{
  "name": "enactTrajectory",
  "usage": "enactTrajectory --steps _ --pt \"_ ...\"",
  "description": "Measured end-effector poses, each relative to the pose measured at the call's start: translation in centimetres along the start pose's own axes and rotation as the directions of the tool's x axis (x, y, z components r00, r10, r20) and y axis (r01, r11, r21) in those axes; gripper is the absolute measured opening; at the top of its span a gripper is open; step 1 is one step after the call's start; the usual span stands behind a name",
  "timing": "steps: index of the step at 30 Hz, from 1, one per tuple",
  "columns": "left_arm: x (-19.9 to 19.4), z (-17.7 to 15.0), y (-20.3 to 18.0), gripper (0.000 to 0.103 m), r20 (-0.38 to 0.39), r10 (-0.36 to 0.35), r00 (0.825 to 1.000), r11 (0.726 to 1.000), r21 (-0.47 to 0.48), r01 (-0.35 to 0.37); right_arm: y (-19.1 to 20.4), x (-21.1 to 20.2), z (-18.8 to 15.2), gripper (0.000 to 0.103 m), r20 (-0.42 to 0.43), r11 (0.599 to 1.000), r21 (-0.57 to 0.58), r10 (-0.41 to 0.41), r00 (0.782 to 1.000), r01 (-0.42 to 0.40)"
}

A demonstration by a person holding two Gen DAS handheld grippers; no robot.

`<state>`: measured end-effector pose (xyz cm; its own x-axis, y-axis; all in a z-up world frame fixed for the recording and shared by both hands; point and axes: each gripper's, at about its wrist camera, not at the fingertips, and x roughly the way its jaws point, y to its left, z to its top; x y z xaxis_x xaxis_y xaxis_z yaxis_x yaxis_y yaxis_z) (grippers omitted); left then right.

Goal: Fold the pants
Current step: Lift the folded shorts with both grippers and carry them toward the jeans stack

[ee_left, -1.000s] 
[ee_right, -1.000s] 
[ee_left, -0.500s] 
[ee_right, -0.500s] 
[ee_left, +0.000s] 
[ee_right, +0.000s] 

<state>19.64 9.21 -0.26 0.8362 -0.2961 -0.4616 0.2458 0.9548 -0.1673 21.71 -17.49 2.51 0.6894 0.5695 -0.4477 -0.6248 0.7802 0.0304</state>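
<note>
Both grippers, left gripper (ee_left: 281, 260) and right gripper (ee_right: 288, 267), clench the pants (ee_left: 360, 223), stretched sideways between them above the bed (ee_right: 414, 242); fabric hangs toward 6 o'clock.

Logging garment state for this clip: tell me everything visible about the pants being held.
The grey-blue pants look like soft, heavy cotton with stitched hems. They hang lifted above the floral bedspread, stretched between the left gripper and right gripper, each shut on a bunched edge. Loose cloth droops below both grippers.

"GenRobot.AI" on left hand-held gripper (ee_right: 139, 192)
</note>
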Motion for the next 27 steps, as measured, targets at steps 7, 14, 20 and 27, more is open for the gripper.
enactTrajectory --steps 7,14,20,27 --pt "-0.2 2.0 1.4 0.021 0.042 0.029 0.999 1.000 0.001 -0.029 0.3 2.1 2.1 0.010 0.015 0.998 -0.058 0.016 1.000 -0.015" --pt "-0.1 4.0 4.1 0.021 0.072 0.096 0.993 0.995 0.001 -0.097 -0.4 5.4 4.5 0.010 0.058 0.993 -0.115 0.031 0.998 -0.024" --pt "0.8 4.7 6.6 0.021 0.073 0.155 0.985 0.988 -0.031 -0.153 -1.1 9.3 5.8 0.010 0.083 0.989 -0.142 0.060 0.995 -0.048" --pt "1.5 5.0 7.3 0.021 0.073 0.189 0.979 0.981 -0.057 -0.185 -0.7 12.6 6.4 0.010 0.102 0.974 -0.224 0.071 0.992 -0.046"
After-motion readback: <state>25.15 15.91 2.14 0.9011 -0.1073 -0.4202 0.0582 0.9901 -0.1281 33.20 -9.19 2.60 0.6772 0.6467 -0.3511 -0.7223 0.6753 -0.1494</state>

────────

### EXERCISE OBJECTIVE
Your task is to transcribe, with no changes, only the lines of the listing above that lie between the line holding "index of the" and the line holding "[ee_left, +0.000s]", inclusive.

### EXPECTED ANSWER
  "timing": "steps: index of the step at 30 Hz, from 1, one per tuple",
  "columns": "left_arm: x (-19.9 to 19.4), z (-17.7 to 15.0), y (-20.3 to 18.0), gripper (0.000 to 0.103 m), r20 (-0.38 to 0.39), r10 (-0.36 to 0.35), r00 (0.825 to 1.000), r11 (0.726 to 1.000), r21 (-0.47 to 0.48), r01 (-0.35 to 0.37); right_arm: y (-19.1 to 20.4), x (-21.1 to 20.2), z (-18.8 to 15.2), gripper (0.000 to 0.103 m), r20 (-0.42 to 0.43), r11 (0.599 to 1.000), r21 (-0.57 to 0.58), r10 (-0.41 to 0.41), r00 (0.782 to 1.000), r01 (-0.42 to 0.40)"
}

A demonstration by a person holding two Gen DAS handheld grippers; no robot.

`<state>`: measured end-effector pose (xyz cm; its own x-axis, y-axis; all in a z-up world frame fixed for the recording and shared by both hands; point and axes: each gripper's, at about its wrist camera, not at the fingertips, and x roughly the way its jaws point, y to its left, z to its top; x y z xaxis_x xaxis_y xaxis_z yaxis_x yaxis_y yaxis_z) (grippers omitted); left then right.

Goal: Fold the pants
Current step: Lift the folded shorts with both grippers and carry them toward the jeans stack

[ee_left, -1.000s] 
[ee_right, -1.000s] 
[ee_left, -0.500s] 
[ee_right, -0.500s] 
[ee_left, +0.000s] 

What needed an answer now has one.